- **What you need to do**: The response should be the lines of the data, starting at the first and ending at the one that contains "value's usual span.", copied without change.

_ _ _ _ _ _ _

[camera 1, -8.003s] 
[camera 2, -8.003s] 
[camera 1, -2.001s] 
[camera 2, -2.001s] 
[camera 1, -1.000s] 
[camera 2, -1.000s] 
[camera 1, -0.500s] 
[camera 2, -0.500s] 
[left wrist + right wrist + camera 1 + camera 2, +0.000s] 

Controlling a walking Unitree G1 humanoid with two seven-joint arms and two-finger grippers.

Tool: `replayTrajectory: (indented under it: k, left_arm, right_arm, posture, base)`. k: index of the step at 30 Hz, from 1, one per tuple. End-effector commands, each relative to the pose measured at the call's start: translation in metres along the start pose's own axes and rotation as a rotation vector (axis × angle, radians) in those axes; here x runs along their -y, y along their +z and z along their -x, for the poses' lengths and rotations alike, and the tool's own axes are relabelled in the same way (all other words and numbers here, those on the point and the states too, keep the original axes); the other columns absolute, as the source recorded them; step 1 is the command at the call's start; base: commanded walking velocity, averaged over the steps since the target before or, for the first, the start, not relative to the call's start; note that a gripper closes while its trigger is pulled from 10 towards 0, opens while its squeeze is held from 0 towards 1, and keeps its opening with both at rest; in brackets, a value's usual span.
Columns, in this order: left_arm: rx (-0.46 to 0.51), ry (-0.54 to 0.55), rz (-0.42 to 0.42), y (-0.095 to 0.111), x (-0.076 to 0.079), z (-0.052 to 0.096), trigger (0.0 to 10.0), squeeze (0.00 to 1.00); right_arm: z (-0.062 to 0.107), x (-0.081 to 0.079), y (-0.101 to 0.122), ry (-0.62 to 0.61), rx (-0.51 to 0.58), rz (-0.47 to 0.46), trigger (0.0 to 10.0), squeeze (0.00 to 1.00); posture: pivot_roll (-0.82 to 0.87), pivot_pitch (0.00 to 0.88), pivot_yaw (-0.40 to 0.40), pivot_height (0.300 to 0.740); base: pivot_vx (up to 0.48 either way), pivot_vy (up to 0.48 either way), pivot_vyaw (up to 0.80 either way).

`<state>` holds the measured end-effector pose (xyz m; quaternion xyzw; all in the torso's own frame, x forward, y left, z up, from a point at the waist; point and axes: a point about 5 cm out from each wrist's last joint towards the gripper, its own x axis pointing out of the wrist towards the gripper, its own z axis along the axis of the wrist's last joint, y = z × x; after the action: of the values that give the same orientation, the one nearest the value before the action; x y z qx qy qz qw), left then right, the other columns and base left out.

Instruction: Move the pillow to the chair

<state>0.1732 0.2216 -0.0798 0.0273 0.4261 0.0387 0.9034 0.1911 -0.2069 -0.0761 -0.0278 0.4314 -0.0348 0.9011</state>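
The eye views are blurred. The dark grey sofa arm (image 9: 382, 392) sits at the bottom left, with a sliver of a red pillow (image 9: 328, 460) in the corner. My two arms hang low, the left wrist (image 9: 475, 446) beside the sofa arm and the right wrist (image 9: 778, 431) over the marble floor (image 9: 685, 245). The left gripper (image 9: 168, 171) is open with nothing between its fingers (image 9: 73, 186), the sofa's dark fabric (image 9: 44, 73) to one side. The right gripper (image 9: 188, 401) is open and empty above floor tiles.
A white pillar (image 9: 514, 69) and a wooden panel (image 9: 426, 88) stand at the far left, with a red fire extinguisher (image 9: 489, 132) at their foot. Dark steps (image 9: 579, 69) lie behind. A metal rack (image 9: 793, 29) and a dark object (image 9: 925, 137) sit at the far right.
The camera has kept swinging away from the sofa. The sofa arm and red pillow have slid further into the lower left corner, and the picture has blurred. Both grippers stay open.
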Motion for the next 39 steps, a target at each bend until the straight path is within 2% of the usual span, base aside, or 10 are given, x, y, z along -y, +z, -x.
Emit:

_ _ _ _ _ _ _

- **Task response**:
[camera 1, -8.003s] 
[camera 2, -8.003s] 
[camera 1, -2.001s] 
[camera 2, -2.001s] 
[camera 1, -1.000s] 
[camera 2, -1.000s] 
[camera 1, -0.500s] 
[camera 2, -0.500s] 
[left wrist + right wrist + camera 1 + camera 2, +0.000s] 

Controlling a walking Unitree G1 humanoid with two seven-joint arms and two-finger grippers.

Tool: `replayTrajectory: (indented under it: k, left_arm, right_arm, posture, base)`. k: index of the step at 30 Hz, from 1, one per tuple. End-effector commands, each relative to the pose measured at the call's start: translation in metres along the start pose's own axes and rotation as a rotation vector (axis × angle, radians) in those axes; here x runs along their -y, y along their +z and z along their -x, for the poses' lengths and rotations alike, and the tool's own axes are relabelled in the same way (all other words and numbers here, those on the point and the states too, keep the original axes); the other columns absolute, as the source recorded them; step 1 is the command at the call's start; base: commanded walking velocity, averaged over the steps since the target before or, for the first, the start, not relative to the call's start; note that a gripper closes while its trigger is pulled from 10 towards 0, opens while its squeeze is held from 0 towards 1, and keeps its opening with both at rest; in brackets, a value's usual span.

That finishes the exercise, with nothing more to add.